* _Instructions to follow_
The stretch from the line with "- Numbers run" through the line with "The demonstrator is" in the records below: write it out exactly, and nothing else.

Records contained in a dataset
►
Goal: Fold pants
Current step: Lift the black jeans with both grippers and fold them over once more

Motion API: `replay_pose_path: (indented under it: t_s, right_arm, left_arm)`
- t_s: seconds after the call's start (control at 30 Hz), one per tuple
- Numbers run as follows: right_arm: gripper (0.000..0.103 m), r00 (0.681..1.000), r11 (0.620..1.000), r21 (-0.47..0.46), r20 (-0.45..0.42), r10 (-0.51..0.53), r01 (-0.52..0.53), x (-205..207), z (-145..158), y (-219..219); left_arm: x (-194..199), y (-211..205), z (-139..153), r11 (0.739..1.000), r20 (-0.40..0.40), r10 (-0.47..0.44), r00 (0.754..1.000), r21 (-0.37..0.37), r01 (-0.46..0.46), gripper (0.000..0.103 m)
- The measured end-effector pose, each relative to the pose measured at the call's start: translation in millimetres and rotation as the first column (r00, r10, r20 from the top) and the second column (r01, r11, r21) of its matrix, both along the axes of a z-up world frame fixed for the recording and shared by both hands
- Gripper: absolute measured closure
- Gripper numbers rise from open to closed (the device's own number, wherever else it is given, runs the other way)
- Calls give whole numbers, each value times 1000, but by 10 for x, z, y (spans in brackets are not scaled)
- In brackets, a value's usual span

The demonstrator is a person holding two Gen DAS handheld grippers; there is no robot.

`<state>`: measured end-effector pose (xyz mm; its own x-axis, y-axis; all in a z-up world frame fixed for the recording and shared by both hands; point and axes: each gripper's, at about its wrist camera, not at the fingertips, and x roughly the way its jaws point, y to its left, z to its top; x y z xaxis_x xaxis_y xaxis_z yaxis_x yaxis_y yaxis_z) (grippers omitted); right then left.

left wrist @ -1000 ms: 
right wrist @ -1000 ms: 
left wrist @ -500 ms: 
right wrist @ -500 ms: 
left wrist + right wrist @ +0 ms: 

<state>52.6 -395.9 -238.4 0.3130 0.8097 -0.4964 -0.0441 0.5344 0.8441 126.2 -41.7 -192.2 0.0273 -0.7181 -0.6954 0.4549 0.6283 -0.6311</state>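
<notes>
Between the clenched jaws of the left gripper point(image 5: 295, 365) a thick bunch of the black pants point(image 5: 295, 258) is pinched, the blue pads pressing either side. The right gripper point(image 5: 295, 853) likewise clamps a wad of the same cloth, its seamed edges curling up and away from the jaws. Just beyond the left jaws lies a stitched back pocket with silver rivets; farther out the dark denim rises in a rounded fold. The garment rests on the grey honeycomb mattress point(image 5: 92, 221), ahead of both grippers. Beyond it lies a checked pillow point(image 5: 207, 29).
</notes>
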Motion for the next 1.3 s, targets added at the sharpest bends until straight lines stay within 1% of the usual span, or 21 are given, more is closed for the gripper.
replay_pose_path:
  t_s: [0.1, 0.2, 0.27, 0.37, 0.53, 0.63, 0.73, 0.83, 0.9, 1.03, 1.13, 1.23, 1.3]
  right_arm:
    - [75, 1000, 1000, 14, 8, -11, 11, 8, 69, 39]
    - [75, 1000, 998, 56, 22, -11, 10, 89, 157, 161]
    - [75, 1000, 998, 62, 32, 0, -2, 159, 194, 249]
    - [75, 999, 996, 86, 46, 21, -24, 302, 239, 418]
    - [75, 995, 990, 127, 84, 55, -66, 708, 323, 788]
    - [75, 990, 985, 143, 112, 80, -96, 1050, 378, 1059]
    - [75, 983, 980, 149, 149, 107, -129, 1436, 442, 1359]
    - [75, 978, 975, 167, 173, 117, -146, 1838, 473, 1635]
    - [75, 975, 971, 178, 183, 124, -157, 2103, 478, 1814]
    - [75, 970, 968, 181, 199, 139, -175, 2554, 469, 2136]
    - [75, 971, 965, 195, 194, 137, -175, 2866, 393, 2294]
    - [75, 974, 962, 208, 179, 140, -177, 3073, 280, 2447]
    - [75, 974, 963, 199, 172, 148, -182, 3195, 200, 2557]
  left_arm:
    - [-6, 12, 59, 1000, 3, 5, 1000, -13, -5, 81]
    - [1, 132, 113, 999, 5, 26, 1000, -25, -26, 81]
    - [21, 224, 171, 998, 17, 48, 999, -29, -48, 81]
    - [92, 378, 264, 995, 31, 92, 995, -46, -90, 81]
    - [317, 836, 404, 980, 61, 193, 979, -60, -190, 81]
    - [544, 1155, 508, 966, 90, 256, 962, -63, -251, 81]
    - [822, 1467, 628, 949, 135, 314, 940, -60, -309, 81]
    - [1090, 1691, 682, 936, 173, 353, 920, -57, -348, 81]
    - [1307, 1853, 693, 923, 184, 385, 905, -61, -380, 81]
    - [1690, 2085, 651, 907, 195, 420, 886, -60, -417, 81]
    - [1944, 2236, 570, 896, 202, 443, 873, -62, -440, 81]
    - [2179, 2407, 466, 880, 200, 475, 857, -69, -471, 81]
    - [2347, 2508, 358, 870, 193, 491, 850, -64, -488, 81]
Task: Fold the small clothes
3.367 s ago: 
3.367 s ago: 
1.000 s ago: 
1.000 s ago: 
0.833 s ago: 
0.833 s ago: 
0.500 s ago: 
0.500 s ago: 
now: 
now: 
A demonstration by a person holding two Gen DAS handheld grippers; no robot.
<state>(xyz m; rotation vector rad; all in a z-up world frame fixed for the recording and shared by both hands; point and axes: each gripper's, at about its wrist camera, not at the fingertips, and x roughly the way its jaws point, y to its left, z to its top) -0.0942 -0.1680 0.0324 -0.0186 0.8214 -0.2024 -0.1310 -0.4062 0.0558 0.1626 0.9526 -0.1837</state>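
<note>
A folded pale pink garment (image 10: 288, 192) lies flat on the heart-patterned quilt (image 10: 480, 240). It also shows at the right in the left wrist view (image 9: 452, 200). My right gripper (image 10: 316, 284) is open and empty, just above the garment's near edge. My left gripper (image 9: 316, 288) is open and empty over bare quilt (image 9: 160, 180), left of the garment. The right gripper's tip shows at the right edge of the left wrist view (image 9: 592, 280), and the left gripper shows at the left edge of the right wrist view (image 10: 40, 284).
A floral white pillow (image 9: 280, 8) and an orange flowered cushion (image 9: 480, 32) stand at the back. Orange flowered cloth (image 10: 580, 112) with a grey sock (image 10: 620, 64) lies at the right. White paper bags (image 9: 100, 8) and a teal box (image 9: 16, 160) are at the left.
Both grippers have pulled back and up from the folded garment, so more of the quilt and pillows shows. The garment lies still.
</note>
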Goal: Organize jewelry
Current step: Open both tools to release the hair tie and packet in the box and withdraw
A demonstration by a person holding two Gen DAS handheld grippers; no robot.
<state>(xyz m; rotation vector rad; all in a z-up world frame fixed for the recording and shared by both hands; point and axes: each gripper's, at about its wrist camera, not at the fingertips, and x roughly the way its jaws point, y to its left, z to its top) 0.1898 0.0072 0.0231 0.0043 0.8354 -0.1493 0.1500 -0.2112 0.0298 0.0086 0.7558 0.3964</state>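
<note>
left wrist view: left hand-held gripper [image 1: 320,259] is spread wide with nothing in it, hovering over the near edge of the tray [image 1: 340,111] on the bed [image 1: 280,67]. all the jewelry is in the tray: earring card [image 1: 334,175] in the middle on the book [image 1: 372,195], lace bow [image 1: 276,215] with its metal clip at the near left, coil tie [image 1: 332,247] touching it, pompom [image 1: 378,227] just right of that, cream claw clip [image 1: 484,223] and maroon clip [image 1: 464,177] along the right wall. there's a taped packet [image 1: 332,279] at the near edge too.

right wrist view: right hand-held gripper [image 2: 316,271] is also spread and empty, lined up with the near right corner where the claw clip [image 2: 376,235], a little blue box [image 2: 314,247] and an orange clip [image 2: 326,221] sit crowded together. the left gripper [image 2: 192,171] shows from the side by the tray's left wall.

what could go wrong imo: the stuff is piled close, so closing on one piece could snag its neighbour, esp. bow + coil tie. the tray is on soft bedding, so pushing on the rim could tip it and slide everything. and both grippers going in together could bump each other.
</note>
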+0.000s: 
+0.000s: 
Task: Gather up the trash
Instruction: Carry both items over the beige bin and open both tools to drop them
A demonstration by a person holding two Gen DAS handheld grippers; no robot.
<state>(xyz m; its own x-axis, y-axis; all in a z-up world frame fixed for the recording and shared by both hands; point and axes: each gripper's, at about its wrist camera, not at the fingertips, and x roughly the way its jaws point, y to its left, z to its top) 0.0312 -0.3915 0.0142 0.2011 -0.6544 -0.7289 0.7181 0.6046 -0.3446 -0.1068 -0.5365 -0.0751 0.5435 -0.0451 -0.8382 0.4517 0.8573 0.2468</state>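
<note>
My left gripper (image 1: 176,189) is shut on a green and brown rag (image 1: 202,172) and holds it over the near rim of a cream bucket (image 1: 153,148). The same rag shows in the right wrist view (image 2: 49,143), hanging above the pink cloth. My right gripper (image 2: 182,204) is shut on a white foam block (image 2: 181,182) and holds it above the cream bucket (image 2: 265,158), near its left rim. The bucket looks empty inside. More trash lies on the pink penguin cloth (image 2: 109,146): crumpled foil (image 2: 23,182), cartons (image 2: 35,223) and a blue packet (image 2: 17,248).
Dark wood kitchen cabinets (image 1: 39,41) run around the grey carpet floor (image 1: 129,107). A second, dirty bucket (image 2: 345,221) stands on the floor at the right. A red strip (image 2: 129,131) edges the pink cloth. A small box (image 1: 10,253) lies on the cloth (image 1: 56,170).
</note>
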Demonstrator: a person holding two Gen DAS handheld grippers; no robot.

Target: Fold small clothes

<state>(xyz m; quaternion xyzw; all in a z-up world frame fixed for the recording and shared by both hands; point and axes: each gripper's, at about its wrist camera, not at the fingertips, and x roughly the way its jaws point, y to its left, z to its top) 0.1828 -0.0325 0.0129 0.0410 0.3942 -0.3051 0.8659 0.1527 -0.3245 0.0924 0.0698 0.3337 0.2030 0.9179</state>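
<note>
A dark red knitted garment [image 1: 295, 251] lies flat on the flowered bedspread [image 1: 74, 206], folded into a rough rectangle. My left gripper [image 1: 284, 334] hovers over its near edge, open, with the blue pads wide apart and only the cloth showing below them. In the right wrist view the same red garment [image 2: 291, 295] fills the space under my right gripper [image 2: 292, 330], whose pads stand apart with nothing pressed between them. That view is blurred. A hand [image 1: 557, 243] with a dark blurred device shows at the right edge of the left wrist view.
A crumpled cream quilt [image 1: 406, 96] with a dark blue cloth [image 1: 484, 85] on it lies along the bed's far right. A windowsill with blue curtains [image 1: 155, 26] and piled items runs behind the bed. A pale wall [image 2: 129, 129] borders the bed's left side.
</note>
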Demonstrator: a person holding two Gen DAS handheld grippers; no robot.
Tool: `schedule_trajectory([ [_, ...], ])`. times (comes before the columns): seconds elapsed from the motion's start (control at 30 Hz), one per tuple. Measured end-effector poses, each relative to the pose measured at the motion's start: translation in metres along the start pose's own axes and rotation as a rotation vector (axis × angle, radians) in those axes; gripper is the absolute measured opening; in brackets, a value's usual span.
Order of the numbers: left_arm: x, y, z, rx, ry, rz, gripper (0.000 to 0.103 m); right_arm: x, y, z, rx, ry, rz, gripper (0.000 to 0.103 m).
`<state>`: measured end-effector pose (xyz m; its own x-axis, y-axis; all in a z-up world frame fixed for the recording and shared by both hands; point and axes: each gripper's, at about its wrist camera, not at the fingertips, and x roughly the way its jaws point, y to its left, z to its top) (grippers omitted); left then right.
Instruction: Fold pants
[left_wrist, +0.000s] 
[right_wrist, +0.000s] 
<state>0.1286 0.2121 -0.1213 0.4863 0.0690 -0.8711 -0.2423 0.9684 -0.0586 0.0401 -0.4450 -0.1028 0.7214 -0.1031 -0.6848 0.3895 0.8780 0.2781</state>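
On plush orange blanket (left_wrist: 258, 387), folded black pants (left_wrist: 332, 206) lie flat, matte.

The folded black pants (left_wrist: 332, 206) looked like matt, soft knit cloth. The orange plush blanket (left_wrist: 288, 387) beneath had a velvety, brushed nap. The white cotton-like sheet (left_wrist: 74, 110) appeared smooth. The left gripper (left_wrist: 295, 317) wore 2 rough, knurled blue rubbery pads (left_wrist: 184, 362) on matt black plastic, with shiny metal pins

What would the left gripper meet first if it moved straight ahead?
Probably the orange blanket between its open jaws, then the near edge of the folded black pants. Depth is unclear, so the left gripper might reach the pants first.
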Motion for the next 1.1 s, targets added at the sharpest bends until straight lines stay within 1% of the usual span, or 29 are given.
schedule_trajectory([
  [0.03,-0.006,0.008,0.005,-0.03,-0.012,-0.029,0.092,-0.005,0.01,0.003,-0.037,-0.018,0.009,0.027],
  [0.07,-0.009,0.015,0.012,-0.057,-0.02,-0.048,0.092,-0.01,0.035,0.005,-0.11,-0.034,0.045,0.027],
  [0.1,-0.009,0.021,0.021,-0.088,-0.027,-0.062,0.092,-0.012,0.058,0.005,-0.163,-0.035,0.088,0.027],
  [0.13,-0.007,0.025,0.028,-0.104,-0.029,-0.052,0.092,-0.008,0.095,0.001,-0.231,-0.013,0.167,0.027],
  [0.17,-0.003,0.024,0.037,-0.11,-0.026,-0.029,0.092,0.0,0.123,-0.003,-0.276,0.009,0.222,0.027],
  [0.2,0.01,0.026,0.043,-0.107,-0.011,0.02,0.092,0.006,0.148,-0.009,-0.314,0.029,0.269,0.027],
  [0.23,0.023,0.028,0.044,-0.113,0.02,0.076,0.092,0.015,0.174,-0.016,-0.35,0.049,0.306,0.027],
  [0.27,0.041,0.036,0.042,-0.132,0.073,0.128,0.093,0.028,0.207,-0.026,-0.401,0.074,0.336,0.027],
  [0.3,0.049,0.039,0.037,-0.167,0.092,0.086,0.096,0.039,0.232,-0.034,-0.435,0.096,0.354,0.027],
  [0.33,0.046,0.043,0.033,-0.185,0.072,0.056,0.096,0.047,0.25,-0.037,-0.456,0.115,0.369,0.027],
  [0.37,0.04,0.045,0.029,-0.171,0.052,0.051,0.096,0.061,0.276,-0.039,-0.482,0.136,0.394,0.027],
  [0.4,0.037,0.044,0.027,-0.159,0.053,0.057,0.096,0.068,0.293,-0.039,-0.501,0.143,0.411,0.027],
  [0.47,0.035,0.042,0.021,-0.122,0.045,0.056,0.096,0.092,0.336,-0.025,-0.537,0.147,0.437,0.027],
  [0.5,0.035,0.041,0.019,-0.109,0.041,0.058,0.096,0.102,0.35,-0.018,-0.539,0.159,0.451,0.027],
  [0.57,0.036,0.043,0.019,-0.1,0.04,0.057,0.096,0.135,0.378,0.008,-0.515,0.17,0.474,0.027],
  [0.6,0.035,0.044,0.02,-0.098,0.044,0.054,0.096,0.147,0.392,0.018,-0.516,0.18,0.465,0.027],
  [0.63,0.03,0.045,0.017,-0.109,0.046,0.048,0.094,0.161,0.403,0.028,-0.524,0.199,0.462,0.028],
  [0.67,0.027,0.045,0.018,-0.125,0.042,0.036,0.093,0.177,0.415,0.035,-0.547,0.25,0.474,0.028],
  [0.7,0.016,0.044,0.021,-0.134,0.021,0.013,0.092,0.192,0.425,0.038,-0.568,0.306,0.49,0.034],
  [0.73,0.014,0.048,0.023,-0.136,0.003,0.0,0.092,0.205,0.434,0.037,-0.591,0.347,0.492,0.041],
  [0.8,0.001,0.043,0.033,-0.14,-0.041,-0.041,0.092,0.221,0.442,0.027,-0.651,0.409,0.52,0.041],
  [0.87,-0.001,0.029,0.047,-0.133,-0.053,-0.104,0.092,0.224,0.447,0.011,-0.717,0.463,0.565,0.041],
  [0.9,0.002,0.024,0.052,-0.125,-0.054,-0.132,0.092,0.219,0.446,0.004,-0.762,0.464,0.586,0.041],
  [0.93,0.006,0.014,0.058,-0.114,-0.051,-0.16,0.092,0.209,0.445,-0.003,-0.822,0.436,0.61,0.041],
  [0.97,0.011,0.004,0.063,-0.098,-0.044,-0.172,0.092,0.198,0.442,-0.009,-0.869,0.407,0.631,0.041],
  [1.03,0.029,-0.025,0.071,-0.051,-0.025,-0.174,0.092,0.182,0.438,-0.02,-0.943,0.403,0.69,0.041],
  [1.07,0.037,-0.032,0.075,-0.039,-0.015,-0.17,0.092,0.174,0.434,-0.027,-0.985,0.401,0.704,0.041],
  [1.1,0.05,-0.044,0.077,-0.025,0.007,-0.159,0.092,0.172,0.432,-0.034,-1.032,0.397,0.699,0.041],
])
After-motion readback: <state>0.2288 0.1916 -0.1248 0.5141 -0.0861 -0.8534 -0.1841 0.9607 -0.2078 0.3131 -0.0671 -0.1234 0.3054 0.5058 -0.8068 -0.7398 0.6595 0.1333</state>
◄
* _Your response_
- Numbers run as follows: right_arm: gripper (0.000..0.103 m), r00 (0.681..1.000), r11 (0.620..1.000), r21 (-0.47..0.46), r20 (-0.45..0.42), r10 (-0.51..0.53), r01 (-0.52..0.53), x (-205..207), z (-145..158), y (-219..219); left_arm: x (-194..199), y (-211..205), z (-139..153), r11 (0.739..1.000), r20 (-0.40..0.40), r10 (-0.47..0.44), r00 (0.754..1.000), r21 (-0.37..0.37), r01 (-0.46..0.46), gripper (0.000..0.103 m)
- The measured end-effector pose, each relative to the pose measured at the call's start: translation in millimetres and rotation as the first column (r00, r10, r20 from the top) and the second column (r01, r11, r21) of its matrix, both along the axes of a z-up world frame fixed for the recording and shared by both hands
- Gripper: absolute measured closure
- Gripper numbers rise from open to closed (the device's own number, wherever else it is given, runs the other way)
- Calls give whole numbers, each value times 1000, but by 10 for x, z, y (spans in brackets are not scaled)
- In brackets, a value's usual span

The demonstrator is a person holding two Gen DAS handheld grippers; there is no robot.

The exercise requires nothing else.